Is rehearsing in the russian wo… — ,
Is rehearsing in the russian woods @00arika00 @GlasgowTramway @chtodelat – come tonight at 7pm
Reflection on two learning plays, the horizontal Vs the representational – a false dichotomy:
The indignity of speaking for others was felt when whilst one person complaining about the representation of females via very obvious female stereotype of the cheerleader (ignoring the positive female representations of the play or indeed the negative male representations) then represented our experience with their own interpretation which for me was wholly inaccurate. I was not exploited, it was fun and I made a choice to be there.
The indignation I found strange, it was after all a narrative, a construction, we were not embodying the roles in reality, it was highly theatrical. It was a performance of stereotypes that exist. You can’t deny the word ‘homo’ exists and is used negatively, what you can do is represent it out of its agency. The word ‘representation’ seemed to have been misunderstood in this context and was hijacked by the identity politicians. Perhaps I am ignorant of community and activist work, perhaps I don’t know about the specific local struggles of a certain group of people but it doesn’t mean I hold no empathy – I certainly know about the macro, I know the system we share. In this context as an observer it seemed that by certain members of the audience displaying their old school leftist hangups, we were distracted from the real issues at stake which could have been discussed. The focus was on the micro politics of our group and experience rather than the macro common ground which was unfortunate not to have been discussed; nationalism, the neo liberal cycle of discontent, the possibility for a new communism, the fears that drive prejudice, the problems of representing anyone – it felt like there was a number of things that could have opened out that were shut down.
Also it was very quick, two evenings and two afternoon rehearsals is not much and they did what they could with the time. There seemed to be a discrepancy between what was advertised initially and what they were able to do in practice, perhaps they could have been clearer on the first day that this was not a participative learning play, it was, as Dimitry emphasised on the 2nd evening, an internship. For me, having participated in a more horizontally structured learning play previously (How can you be at home in an alien world?) the distinction here was that it was being created for the audience and not the participants. This was fine by me. I know their work. I was very happy to lend my self to helping produce one of their works, and to watch the process. Perhaps I was more comfortable with this and understood it because I had worked with them before. But I think one should come to these events with an open mind, you can’t expect your expectations.
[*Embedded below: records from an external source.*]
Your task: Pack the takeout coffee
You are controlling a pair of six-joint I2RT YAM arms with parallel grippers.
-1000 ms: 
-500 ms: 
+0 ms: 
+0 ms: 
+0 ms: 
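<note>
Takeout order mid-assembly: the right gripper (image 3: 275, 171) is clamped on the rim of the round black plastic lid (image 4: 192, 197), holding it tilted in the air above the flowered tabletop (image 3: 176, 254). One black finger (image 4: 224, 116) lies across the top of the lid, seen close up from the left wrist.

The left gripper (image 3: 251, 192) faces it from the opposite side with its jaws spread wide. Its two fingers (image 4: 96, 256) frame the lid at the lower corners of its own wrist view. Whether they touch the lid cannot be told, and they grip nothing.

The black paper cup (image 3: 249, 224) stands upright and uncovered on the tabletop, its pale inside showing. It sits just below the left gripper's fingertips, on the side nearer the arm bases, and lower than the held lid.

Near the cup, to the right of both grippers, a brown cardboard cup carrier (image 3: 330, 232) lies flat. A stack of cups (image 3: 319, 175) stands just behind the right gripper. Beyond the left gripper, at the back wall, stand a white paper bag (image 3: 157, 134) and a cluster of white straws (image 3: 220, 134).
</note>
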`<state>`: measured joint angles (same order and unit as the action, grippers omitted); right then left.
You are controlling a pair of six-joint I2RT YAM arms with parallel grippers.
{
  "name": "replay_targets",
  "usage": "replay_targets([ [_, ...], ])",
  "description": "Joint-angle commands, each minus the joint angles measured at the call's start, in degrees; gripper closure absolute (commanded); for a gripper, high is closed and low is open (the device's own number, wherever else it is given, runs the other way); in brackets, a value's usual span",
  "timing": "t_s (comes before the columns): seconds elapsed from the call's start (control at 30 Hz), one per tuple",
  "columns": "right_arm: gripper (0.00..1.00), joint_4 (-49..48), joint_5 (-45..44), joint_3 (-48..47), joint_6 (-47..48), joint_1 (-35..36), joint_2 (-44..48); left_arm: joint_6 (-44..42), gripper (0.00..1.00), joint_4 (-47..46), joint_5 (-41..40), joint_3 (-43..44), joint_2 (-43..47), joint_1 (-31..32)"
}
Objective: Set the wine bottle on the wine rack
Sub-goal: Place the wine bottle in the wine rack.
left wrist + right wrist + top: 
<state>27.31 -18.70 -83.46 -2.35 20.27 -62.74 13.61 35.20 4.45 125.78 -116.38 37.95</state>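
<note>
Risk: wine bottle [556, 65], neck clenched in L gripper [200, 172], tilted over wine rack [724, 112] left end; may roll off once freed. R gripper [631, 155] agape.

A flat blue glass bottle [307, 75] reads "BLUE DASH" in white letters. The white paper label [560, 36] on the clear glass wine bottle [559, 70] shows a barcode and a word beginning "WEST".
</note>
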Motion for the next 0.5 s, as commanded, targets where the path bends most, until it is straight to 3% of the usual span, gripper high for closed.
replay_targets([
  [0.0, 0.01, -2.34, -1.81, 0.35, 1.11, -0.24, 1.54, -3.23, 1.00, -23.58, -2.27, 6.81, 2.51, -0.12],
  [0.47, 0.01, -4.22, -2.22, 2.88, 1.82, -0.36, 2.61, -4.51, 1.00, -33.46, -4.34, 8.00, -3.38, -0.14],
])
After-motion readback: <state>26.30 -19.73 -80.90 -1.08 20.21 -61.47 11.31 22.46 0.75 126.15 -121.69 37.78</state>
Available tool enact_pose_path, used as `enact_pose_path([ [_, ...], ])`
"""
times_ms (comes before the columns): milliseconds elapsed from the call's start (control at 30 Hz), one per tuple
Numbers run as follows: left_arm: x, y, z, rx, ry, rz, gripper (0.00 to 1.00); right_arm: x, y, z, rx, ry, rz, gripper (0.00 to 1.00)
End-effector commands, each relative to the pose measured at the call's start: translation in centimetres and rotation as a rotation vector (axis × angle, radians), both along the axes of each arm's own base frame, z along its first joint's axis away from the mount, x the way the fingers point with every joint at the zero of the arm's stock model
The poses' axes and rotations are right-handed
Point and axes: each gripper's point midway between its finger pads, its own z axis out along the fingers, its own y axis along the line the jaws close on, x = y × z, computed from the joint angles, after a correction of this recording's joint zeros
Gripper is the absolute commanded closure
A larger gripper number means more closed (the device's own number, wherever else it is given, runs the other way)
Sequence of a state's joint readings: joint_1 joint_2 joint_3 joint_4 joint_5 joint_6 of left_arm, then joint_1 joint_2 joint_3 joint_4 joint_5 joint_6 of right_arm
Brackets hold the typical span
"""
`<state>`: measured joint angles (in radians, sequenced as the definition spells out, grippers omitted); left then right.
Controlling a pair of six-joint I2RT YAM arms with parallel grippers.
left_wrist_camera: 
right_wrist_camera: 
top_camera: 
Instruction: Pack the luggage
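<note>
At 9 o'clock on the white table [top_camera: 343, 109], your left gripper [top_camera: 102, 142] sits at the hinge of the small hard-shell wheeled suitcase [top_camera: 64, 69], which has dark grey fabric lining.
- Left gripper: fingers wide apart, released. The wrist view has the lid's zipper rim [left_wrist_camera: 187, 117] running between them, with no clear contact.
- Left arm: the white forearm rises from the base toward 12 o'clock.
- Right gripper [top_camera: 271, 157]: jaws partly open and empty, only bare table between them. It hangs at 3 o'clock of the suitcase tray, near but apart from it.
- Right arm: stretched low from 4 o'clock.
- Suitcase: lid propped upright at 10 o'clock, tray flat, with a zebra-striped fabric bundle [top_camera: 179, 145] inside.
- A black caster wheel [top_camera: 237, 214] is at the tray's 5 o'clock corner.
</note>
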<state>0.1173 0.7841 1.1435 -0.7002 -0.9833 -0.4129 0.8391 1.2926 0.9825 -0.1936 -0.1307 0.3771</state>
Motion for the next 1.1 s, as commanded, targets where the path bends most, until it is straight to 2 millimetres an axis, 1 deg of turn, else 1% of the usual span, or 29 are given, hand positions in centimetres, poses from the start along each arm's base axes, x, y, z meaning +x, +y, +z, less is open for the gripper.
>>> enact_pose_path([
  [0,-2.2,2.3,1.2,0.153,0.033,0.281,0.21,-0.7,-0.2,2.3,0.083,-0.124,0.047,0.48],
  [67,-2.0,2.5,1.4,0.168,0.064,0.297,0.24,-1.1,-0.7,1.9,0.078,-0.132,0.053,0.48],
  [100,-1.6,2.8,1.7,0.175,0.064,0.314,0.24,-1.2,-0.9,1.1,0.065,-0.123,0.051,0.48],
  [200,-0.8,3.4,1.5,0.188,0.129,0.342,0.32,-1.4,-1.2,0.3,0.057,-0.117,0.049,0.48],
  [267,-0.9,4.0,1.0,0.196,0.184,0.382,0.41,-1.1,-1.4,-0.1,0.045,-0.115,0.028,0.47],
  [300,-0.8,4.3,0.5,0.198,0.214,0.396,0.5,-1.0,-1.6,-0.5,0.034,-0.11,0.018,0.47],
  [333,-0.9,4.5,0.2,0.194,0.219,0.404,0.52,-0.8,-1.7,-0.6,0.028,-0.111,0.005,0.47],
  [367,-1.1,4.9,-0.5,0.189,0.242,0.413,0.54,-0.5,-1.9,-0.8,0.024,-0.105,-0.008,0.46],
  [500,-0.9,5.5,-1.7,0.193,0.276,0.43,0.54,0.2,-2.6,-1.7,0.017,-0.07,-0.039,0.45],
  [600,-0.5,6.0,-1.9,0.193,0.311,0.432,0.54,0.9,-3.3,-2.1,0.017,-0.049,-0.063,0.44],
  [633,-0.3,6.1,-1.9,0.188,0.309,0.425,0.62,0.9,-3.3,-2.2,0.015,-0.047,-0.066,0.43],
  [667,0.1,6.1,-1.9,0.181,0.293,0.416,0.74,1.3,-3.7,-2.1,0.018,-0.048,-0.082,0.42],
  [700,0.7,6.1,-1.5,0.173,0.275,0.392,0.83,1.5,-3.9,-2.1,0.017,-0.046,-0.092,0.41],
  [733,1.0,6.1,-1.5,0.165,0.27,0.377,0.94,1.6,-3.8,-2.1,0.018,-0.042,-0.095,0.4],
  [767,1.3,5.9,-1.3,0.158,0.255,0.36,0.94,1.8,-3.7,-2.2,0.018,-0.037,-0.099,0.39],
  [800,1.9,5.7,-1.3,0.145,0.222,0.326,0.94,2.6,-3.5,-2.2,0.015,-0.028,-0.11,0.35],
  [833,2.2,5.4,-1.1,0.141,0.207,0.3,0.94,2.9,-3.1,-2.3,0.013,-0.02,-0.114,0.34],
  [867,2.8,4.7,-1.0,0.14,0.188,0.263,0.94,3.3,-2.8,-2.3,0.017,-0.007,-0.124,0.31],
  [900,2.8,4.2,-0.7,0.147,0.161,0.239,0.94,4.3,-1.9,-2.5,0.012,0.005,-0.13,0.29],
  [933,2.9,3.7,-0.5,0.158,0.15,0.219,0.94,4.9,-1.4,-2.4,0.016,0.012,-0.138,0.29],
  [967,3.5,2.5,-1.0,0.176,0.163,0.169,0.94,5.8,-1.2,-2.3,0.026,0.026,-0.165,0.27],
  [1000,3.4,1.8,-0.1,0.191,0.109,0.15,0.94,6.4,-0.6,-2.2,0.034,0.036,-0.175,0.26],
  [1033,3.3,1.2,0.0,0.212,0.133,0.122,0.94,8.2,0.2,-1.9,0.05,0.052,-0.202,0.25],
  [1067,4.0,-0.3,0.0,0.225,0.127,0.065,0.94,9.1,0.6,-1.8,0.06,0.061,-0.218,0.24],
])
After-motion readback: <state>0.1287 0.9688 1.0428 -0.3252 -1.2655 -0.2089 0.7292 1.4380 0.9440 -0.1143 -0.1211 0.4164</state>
I was part of a learning play which was more participative, in that we as a group who had never met, drove the content. This was scheduled for 2 days, 9am – midnight both days, it ran onto three days, with the performance on the third evening at 8pm. It was a much more difficult experience. People argued, walked out, there was more tension, it was more terrifying in the sense that by the end of the 2nd day we had not yet agreed on any content as the discussions had taken so long, even to understand what a learning play was in the first place was difficult but key if one was going to really get to grips with the process. On the third day it came more together because the people left in the group (who had not walked out) had committed themselves or resigned themselves to being directed – someone needed in the end to take authorial responsibility although still in collaboration. And time was also needed for everybody to get past their own subject position and assume the role of a stereotype ( because thats what under developed characters are). What I missed from the Tramway production was the opportunity to take on that character and learn from it. We also had more chance to be with each other, work through ourselves. The group was more diverse in terms of age, background and ethnicity but was still composed of the silent, the vocal and the dominant.
But the play itself could not be compared to the quality of the work presented on Sunday. And making good art is still important, is it not? Anyway there still existed room for manoeuvre within the form the play took, with the movement especially being driven by word association and discussion, and for myself in the role of forest pathologist in the way the lines were said, how I moved and costume, these were not directed dictatorially.
From my Amsterdam notes I can see again the preoccupation with being in an institution, and with my previous experience I did feel inadequate, as if Chto Delat/Ultra red would have preferred working with other people. There was lots of talk about why are we working in this institution, why are we not at the Occupy camp etc. As with the Arika audience there was this idea of the mythical “real” person, the real community out there that we cannot coerce into the arts, the unhelpful othering that goes on and the privilege guilt on display, which seems to serve only to further entrench positions. We were a community ourselves, right there in that room, communities are not static entities. As the Russian Woods demonstrated our privilege is only relative to the next person, we all have all had our place under the Dragon, but perhaps we will realise soon that we are all hamsters.